Прежде мы были птицами
Боюсь, что тут даже бог не поможет. Я говорю про наши распри. Братья не ладят меж собой, готовы друг друга с бела света сжить, и семьи их враждуют. Кузнец-гвоздарь грызет музыканта, музыкант - гвоздаря, а валахских цыган они бьют сообща. Правда, чего греха таить, бесчинствуют эти валахские вовсю, грабят гаджо. Подавай ему и пляски, и лошадей прекрасных, и золотую упряжь ... И все же люди иначе думали бы о валахах, если бы слыхали сказку пуро* валахского цыгана, что слыхал я. Конечно, ее следовало бы рассказывать по-валахо-цыгански, но мы, жители горного края, не очень хорошо знаем их язык.
* (Старый (цыганск.))
Прежде мы были птицами, а из птиц превратились в цыган. У всех цыган прежде были крылья, и кормились мы не трудом и не воровством: летали, как все птицы, и ели то же, что птицы. Осенью, когда судрипе хи одъяри - ну, словом, когда на дворе становилось холодно, - мы, как водится, поднимались и вместе с другими птицами пускались в путь, в далекую Африку. Надоест, бывало, нам на одном месте - мы перелетаем в другое, наскучит и там - опять летим дальше. Так и жили.
Только не думайте, что то была золотая жизнь. Птице, которая в клетке сидит, лучше хотя бы тем, что ее хозяин, глупый гаджо, заботится о ней, чириклори да чириклори* - каждый день насыпает ей свежих зерен. А вольная птица сама должна добывать себе корм. Зато она свободна.
* (Птичка (цыганск.))
Томясь от голода и жажды, мы уже много дней летели над огромной степью. И вот однажды вечером, или, вернее, в сумерках - еще не совсем стемнело - увидели мы, что под нами проносятся плодородные нивы. Тут наш, то есть птичий, вайда* подал крылом знак, мы спустились и начали клевать тяжелые зерна пшеницы.
* (Староста, вожак (цыганск.))
Ели мы, ели да так наелись, что в тот вечер уже не смогли продолжать свой путь. Прямо тут и заночевали, а утром снова стали клевать зерно, потому что за ночь опять проголодались. И снова не смогли мы подняться на своих крыльях. Уже наступил полдень, потом и вечер, а мы все ни с места.
Время шло, а мы толстели да жирели. Теперь уже при всем желании мы не смогли бы взлететь. Да только теперь и желания лететь у нас не было.

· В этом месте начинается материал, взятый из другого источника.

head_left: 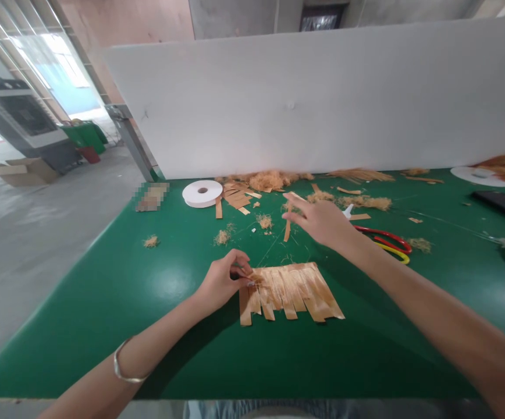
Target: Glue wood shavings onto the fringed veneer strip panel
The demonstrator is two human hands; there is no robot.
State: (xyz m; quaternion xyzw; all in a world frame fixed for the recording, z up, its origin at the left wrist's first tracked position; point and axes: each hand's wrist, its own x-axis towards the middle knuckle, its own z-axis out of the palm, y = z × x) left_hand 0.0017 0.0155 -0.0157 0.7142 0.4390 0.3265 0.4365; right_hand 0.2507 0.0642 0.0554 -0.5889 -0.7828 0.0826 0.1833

Привыкли мы к сытой жизни, нам даже приятно было, что не нужно скитаться по всему свету, что человек... то есть птица, все, что нужно ей, находит тут же, на месте. Скоро мы не только летать - даже скакать разучились, ходили, и то медленно, вперевалку.
Но пришла осень, и опустели пышные поля, они больше уж не кормили нас, а те зерна, что оставались на земле, живо помогли нам подобрать крысы да полевые мыши. Что нам оставалось делать? Стали запасать себе пищу, как полевые зверьки. Вырыли норки, утеплили их, натаскали туда корм, что у нас еще остался, и сверху прикрыли норки. Затем из веток и соломы стали делать себе шатры, чтобы укрыться на зиму.
Трудились мы так, и ноги наши стали крепкими и толстыми, крылья ослабели, и вот они превратились в руки. Прощай, вольная жизнь, прощайте, путешествия в дальние края.
Но мы, валахские цыгане, сказал напоследок пуро ром, и доныне остались птицами. Если мы раскинули свой шатер в долине - нас тянет ввысь, в горы, а когда мы забрались на самую вершину, нам хочется снова вниз. Только нет у нас теперь крыльев...
Но мы знаем, настанет день, когда мы снова станем вольными птицами, вот потому-то и живем мы жизнью бесшабашной, беззаботной!